* Exercise prompt: The response should be the data again, identical in every line.

[[ Exercise data, beginning ]]

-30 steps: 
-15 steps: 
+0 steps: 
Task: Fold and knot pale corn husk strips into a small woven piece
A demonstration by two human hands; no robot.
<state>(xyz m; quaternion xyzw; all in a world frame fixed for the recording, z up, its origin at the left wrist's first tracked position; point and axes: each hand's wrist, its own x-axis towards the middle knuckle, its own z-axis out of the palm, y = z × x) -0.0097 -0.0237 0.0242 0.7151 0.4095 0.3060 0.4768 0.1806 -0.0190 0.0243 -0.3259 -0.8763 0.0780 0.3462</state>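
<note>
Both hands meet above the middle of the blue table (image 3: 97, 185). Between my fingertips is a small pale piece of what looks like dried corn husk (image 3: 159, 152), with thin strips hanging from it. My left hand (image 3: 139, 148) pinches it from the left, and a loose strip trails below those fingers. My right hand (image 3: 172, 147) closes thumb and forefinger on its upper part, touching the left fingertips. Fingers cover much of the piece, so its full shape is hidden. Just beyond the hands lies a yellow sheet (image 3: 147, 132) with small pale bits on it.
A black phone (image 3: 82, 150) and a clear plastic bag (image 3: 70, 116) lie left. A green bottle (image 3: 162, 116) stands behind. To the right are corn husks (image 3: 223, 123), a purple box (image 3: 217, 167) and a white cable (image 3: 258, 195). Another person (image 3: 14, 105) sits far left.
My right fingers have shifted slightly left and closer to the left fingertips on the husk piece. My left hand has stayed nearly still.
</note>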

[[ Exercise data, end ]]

* Finished task:
-30 steps: 
-15 steps: 
+0 steps: 
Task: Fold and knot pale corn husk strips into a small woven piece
A demonstration by two human hands; no robot.
<state>(xyz m; quaternion xyzw; all in a world frame fixed for the recording, z up, its origin at the left wrist's first tracked position; point and axes: each hand's wrist, its own x-axis towards the middle knuckle, its own z-axis out of the palm, y = z × x) -0.0097 -0.0237 0.0242 0.7151 0.4095 0.3060 0.4768 0.1806 -0.0190 0.0243 -0.3259 -0.8763 0.0780 0.3462</state>
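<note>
Both hands meet above the middle of the blue table (image 3: 97, 185). Between my fingertips is a small pale piece of what looks like dried corn husk (image 3: 159, 152), with thin strips hanging from it. My left hand (image 3: 139, 148) pinches it from the left, and a loose strip trails below those fingers. My right hand (image 3: 172, 147) closes thumb and forefinger on its upper part, touching the left fingertips. Fingers cover much of the piece, so its full shape is hidden. Just beyond the hands lies a yellow sheet (image 3: 147, 132) with small pale bits on it.
A black phone (image 3: 82, 150) and a clear plastic bag (image 3: 70, 116) lie left. A green bottle (image 3: 162, 116) stands behind. To the right are corn husks (image 3: 223, 123), a purple box (image 3: 217, 167) and a white cable (image 3: 258, 195). Another person (image 3: 14, 105) sits far left.
My right fingers have shifted slightly left and closer to the left fingertips on the husk piece. My left hand has stayed nearly still.
</note>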

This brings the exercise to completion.